Using runner
runner package provides functions applied on running windows. The most universal function is runner::runner which gives user possibility to apply any R function f on running windows. Running windows are defined for each data window size k, lag with respect to their indexes. Unlike other available R packages, runner supports any input and output type and also gives full control to manipulate window size and lag/lead.
There are different kinds of running windows and all of them are implemented in runner.
Cumulative windows
The simplest window type which is similar to base::cumsum. At each element window is defined by all elements appearing before current.

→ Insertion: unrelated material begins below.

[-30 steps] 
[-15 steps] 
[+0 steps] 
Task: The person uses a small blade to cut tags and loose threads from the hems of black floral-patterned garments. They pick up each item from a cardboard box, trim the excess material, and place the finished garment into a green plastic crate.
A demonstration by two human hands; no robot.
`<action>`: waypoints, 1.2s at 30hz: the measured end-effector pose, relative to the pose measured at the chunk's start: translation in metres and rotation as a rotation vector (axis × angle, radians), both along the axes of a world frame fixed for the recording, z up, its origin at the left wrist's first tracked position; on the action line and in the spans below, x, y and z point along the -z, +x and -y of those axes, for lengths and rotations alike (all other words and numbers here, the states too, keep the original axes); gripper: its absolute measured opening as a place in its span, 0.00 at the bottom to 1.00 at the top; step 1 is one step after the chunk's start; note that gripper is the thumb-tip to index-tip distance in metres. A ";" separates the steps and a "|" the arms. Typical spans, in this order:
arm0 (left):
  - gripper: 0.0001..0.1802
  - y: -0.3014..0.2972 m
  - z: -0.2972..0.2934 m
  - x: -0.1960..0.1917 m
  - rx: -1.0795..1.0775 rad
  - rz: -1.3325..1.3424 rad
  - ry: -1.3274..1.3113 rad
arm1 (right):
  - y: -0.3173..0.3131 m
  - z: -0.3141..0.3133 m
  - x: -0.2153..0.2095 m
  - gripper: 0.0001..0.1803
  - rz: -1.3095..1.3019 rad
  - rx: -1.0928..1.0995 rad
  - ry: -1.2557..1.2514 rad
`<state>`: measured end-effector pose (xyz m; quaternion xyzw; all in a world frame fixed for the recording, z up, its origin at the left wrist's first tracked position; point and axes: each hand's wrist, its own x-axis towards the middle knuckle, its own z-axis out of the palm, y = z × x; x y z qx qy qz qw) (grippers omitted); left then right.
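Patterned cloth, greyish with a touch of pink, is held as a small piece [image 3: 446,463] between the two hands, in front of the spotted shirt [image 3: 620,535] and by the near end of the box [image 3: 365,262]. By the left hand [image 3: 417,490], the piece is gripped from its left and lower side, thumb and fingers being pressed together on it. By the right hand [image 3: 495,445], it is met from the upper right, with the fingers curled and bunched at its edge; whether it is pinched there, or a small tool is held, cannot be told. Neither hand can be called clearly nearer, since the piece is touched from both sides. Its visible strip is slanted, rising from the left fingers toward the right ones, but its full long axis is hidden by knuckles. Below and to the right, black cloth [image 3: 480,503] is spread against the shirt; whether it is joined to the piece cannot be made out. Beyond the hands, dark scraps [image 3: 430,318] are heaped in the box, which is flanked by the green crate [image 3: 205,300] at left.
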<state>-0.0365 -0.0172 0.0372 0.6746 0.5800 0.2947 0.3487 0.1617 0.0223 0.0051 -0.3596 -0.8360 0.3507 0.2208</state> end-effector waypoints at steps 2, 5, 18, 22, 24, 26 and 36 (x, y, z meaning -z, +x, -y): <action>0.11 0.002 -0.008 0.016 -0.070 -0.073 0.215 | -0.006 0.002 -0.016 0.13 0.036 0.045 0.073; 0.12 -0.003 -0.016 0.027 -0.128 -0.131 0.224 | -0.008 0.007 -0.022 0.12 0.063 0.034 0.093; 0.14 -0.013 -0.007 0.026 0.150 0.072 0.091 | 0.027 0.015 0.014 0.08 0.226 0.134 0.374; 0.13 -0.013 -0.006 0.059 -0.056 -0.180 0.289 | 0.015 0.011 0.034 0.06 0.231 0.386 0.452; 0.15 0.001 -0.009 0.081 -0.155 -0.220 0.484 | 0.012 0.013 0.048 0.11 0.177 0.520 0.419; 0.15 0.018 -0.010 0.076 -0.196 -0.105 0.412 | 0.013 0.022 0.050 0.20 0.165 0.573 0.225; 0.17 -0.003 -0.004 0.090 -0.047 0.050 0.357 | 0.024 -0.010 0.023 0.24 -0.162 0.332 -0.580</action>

In runner this can be achieved as simple by:
library(runner)
# full windows
runner(1:15)
# summarizing - sum
runner(
1:15,
f = sum
)
# summarizing - concatenating
runner(
letters[1:15],
f = paste,
collapse = " > "
)Constant sliding windows
Second type of windows are these commonly known as running/rolling/moving/sliding windows. This types of windows moves along the index instead of cumulating like a previous one.
Following diagram illustrates running windows of length k = 4. Each of 15 windows contains 4 elements (except first three).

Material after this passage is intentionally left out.